Sunday, March 28, 2010

We Grow Into The Unknown

What I am about here is the orchestration of perception. I take the director’s baton and tap, tap, tap, bring into harmonious arrangement the squawking chaos of discordant perspectives by inviting you to speak your truth of the particular part you are to the receptive ear of the whole. Our voices unite us in the oneness of expression when, speaking, we are heard, respected, honored, well received and understood.

Each of you has your own way of seeing, your own way of apprehending and assessing reality. I am not about to talk you into seeing the way I see, into valuing what I value, into thinking the way I think, but. By saying what I see and think, I can force you into reacting to what I say, into thinking about what I say, into thinking for yourself about what I say—and if I can get you to think about your reaction, to dig into it, the exploration can be fruitful. You may well deepen, expand, enlarge your thinking just by thinking about your thinking. Or, you may just retrench yourself in your preferred pattern of thought. Oh well.

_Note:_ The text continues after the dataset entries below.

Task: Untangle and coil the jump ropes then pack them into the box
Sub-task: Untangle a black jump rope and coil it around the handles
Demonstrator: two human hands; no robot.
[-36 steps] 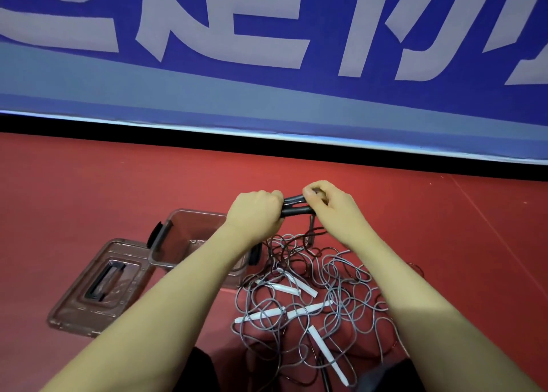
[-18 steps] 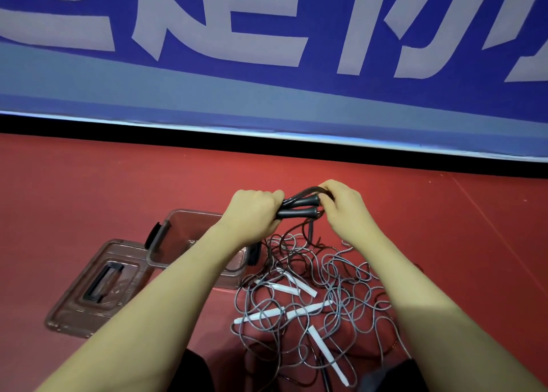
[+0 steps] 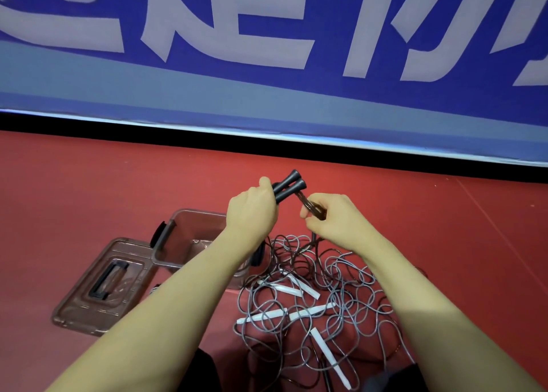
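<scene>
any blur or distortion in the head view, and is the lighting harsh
Head view: wide-angle bending curves the banner edge and floor line; the banner's top left corner looks smeared; the hands and black handles are fairly sharp; lighting is soft and even, with only faint shadows under the ropes.

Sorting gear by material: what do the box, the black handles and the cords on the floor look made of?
Box: clear, brown-tinted hard plastic, glossy. Black handles: matte, likely plastic or rubber, can't tell. Tangled cords: thin grey, smooth sheen, probably PVC-coated.
</scene>
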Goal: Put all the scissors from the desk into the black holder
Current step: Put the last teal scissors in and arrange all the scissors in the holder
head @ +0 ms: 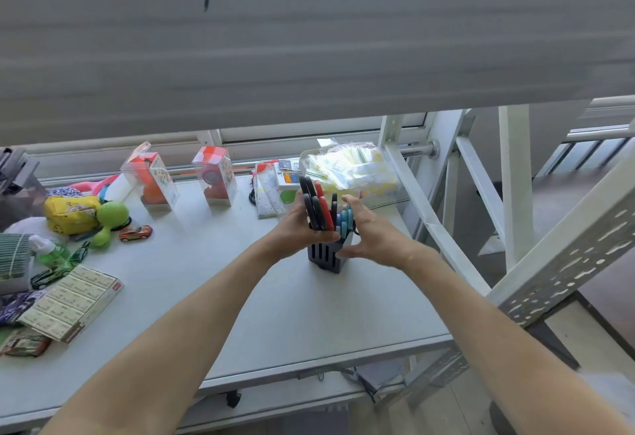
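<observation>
The black holder [324, 256] stands upright on the grey desk [292, 314], right of centre. Several scissors stick out of its top: black-and-red-handled scissors [316, 201] and blue-handled scissors [344, 219]. My left hand [297, 225] wraps around the black-and-red scissors at the holder's left rim. My right hand [369, 233] cups the holder's right side, its fingers spread and its thumb low against the holder's wall. The scissor blades are hidden inside the holder.
Toys crowd the desk's left: a yellow pouch [70, 213], a green toy [108, 218], a toy car [135, 233], a flat printed box [68, 302]. Clear boxes [214, 176] stand at the back. A plastic packet [350, 168] lies behind the holder. A shelf [309, 46] hangs overhead, with metal rack posts [515, 176] at the right.
</observation>
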`<state>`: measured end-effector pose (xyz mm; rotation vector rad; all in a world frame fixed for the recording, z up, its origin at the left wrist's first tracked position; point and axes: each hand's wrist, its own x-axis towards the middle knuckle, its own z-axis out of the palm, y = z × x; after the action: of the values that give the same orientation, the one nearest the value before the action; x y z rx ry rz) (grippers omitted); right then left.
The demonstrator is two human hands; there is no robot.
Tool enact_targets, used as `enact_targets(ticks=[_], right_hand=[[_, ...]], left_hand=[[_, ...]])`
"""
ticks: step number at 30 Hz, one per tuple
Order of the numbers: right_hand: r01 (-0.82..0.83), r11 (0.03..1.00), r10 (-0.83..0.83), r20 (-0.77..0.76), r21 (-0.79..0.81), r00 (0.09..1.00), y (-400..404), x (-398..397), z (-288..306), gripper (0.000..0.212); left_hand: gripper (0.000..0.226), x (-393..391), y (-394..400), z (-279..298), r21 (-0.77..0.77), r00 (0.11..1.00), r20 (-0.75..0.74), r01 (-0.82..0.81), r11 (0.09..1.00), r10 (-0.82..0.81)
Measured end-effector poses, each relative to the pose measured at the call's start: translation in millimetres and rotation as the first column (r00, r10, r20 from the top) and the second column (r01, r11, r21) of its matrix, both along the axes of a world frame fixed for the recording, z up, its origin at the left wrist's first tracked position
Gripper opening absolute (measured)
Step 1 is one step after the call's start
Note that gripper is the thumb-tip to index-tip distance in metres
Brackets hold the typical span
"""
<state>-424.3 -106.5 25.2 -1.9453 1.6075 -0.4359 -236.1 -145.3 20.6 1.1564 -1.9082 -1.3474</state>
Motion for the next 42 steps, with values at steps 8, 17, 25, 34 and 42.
enact_targets(ticks=[8,17,25,34,42], right_hand=[[-0.038,0.999,0.041,0.102,-0.028,0.994,0,-9,-6,0.073],[-0.049,0.999,0.051,0.110,-0.023,0.993,0,-11,-6,0.066],[-0.106,0.994,0.102,0.099,0.037,0.990,-1,-17,9,0.056],[-0.126,0.988,0.108,0.175,0.093,0.979,5,-14,6,0.045],[-0.205,0.979,0.201,-0.117,-0.020,0.973,-8,-8,22,0.052]], left_hand=[[0.082,13,-1,-6,0.000,0.999,0.046,-0.008,1.000,0.008],[0.093,2,7,-9,-0.027,1.000,-0.002,-0.020,0.999,0.020],[0.086,5,11,-13,0.004,0.999,-0.019,-0.047,0.999,0.047],[0.085,11,13,-12,-0.018,0.997,0.045,-0.069,0.997,0.070],[0.074,9,16,-10,-0.055,0.994,0.092,-0.050,0.997,0.054]])
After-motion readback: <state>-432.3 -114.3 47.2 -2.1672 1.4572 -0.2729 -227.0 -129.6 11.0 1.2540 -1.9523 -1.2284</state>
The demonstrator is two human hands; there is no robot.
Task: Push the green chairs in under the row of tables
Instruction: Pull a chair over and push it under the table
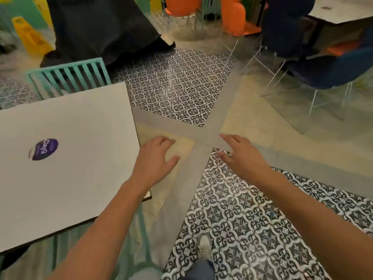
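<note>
Hands: left hand and right hand spread, empty, frame centre
Chair: green chair upper left, tucked behind table
Tip: grip backrest, push straight

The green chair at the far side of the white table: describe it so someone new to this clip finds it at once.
Start at the big white table on the left, with its round purple sticker. Just past its far edge, a slatted backrest sticks up: that is the green chair. It is pale mint with vertical bars, unlike the orange chairs and the dark blue chairs across the aisle.
</note>
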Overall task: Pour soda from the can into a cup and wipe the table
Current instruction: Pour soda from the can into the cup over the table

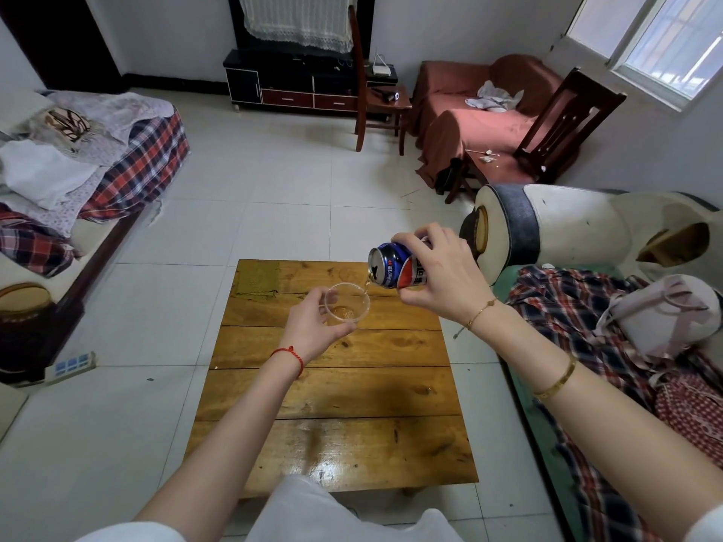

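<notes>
Head view shows us our right hand (442,275) gripping the tilted blue-and-red soda can (395,267), trickling amber liquid into the clear plastic cup (347,303) our left hand (313,326) holds above the wooden table's (336,385) twelve o'clock end.

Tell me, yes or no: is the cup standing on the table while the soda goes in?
No, the left hand holds the clear cup up off the wooden table under the tilted can.
</notes>
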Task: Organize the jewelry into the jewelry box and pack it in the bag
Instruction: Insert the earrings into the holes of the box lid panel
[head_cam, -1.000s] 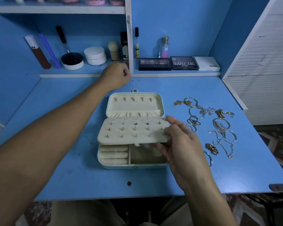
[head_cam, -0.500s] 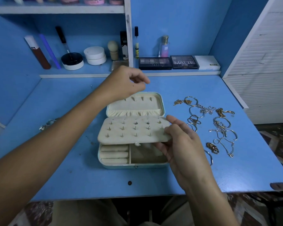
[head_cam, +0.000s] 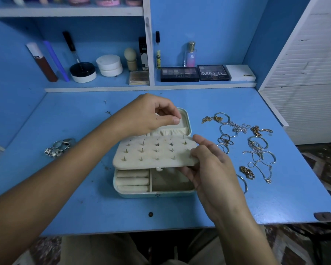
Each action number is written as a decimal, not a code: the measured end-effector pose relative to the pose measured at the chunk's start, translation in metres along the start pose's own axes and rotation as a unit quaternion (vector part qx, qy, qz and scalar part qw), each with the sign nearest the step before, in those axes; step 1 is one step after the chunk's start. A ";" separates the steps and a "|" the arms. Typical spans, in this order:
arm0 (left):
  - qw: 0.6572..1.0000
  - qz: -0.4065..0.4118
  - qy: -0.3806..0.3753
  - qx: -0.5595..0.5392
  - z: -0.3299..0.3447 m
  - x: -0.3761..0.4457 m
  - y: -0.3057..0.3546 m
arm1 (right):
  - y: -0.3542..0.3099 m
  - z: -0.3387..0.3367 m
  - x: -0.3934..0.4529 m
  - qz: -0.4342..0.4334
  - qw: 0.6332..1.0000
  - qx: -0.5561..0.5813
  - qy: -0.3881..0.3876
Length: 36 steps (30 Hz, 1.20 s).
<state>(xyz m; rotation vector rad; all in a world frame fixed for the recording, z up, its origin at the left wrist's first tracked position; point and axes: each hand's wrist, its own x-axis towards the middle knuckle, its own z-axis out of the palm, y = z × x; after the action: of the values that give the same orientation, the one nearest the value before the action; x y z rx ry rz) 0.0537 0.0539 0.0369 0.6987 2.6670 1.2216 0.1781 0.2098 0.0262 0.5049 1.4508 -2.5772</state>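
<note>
Cream velvet lines the jewelry box (head_cam: pixel 153 190), which lies open on the blue bench (head_cam: pixel 84 207) between the two hands. Left of it sits a small heap of silver rings (head_cam: pixel 58 147). The left hand (head_cam: pixel 143 115) hovers over the lid, its fingers (head_cam: pixel 175 120) pinched together, perhaps on a tiny earring, though I cannot tell. A slip could drop that piece into the folds. The earring panel (head_cam: pixel 155 153), dotted with studs, is held tilted by the right hand (head_cam: pixel 212 169), fingers curled under its edge; if tipped further, studs may slide out. Beyond those fingers, chains and bangles (head_cam: pixel 245 144) lie tangled, likely to snag.
</note>
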 end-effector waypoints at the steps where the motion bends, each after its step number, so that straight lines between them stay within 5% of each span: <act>1: 1.000 0.001 -0.004 0.000 0.001 0.000 0.000 | 0.000 0.000 0.000 0.000 1.000 0.000 -0.001; 36: 0.992 0.017 -0.103 0.068 0.008 -0.002 0.008 | 0.003 -0.001 0.003 0.005 1.000 -0.002 0.008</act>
<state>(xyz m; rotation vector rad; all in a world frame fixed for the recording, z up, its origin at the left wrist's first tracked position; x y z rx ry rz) 0.0605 0.0631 0.0378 0.8433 2.5928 0.9259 0.1767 0.2090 0.0226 0.5321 1.4549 -2.5667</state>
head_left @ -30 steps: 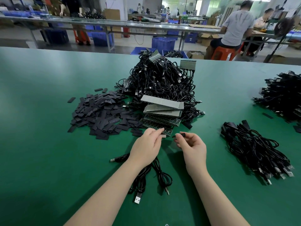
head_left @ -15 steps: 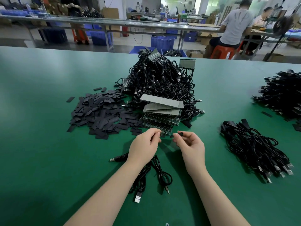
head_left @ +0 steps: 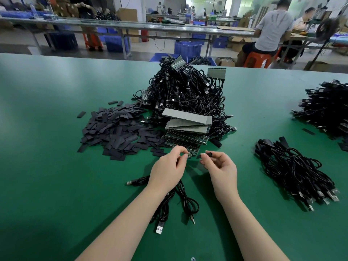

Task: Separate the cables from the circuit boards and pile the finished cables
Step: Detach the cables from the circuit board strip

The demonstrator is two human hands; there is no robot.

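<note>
Two hands over green surface (head_left: 47, 185), just before board stack (head_left: 188, 132). Left hand (head_left: 168, 171) fingers curled, pinching something too small to tell. Right hand (head_left: 222, 169) fingers pinch small black piece (head_left: 208, 153). Loose cables (head_left: 177, 202) lie under left wrist. Cable pile (head_left: 293, 170) at right; tangled heap (head_left: 186, 91) behind boards; black strips (head_left: 116, 130) at left.

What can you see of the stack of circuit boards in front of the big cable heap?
The stack of circuit boards lies on the green table, against the near side of the tangled cable heap. The upper boards show plain grey faces and lie fanned and tilted; the lower ones are green with small components. Black sleeve pieces lie at its left. The left hand is by its near edge; contact is unclear.
</note>
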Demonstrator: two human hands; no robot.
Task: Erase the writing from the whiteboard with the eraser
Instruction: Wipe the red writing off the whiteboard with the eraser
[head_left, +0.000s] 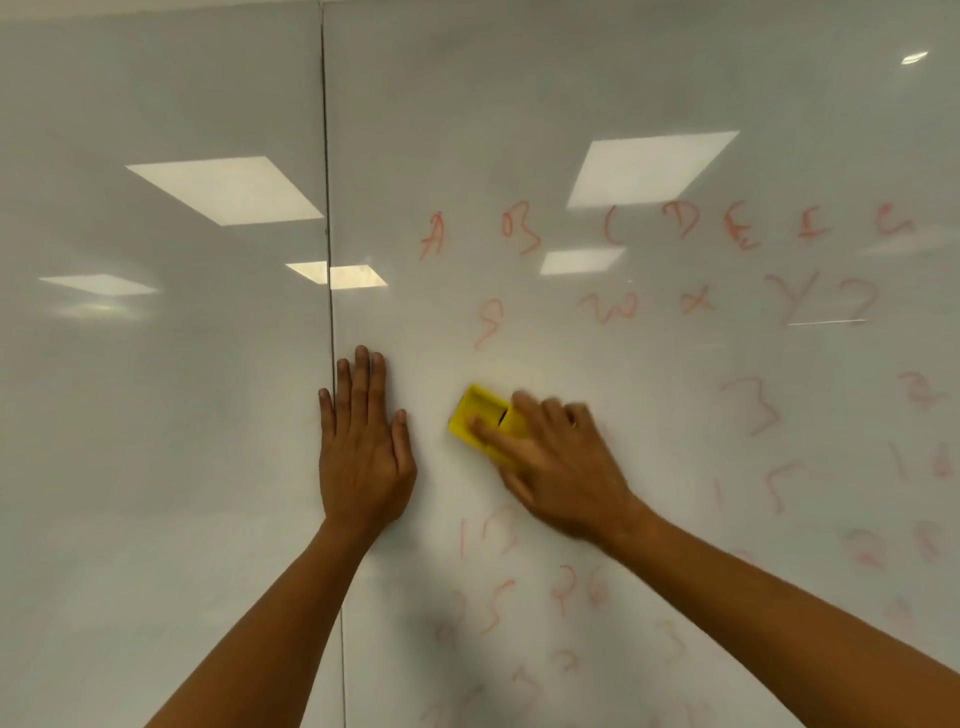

But the rule here is to dig where there is water, where there is emotional response to what you see and hear. Opposition is as valuable as agreement. What we are looking for is the emotional level of your response. The more stirred up you are, either positively or negatively, the better. Explore your reaction. What buttons am I pushing? Why are they hot for you? What memories come to mind in relation to that button being pushed? Talk to the reactive side of yourself. Interview her, him. See what she, what he, has to say. Spend time digging down to the heart of the matter. Poke around in the muck. See what is there. What ALL is there.

What I’m good for is waking you up to you, inviting you to meet yourself, your own thoughts and explore where they come from, where they lead. You have to do the work of figuring out why you are responding to me as you are. It isn’t a matter of getting me to be more like you want me to be, to say more of what you want me to say, but of examining your desire to change me. What’s up with that, as they say.

The same goes for your reaction to one another, to what the other is saying. What is going on? You have to do the work required to know. You have to trace things back to the source in order to find and face what is there. It isn’t enough to say, “Oh, I know what this is about,” and letting it go at that. Pretend you don’t know, or recognize that you don’t know all there is to know. Dig into what it is about. Sit with it. See what comes, what happens. What is being asked of you? What response do you need to make?

We are all blind to what we do not want to see, but. What needs to be seen is constantly coming at us in our physical and emotional reactions to our life experience, and in our dreams. Something is trying to get us to see what we do not want to see. We have to learn to look. This is our spiritual work, looking at what we do not want to see. This is the next piece of the puzzle, the next step in the journey. It has nothing to do with agreement or disagreement with what instigates the reaction. It has to do with following the reaction to its source and seeing what is there to deal with, or follow, or serve. What is there? We have to face the demon, to call it by name, and see what happens.

This is called knowing what is true and what is also true, or knowing how things are and how things also are. We do not know what we do not know, and so, we have to be wondering what else is there, what more there is to know. We grow into the unknown, into the unknown that we don’t know anything about, and into the unknown aspects of what we think we know very well, including ourselves.

We are an aspect of the mystery that we do not know. Life is not so much about getting what we want and arranging our lives like we want them to be, but about knowing who we are, who else we are, who all we are, by opening ourselves to what else is there. We open ourselves to the mystery and assist the unconscious, unknown, energies that are calling our name, beckoning us to take up our work of knowing and becoming who we are, doing the work that is ours to do, and aligning ourselves with the life that is ours to live. This is lived spirituality. It is not head stuff, thinking and believing certain ways. It is life stuff, living the life that is right for us, the life that we are created to live, by stepping into the mystery, into the unknown, trusting ourselves to it, singing our own song, and living the adventure that is our life. Amen! May it be so!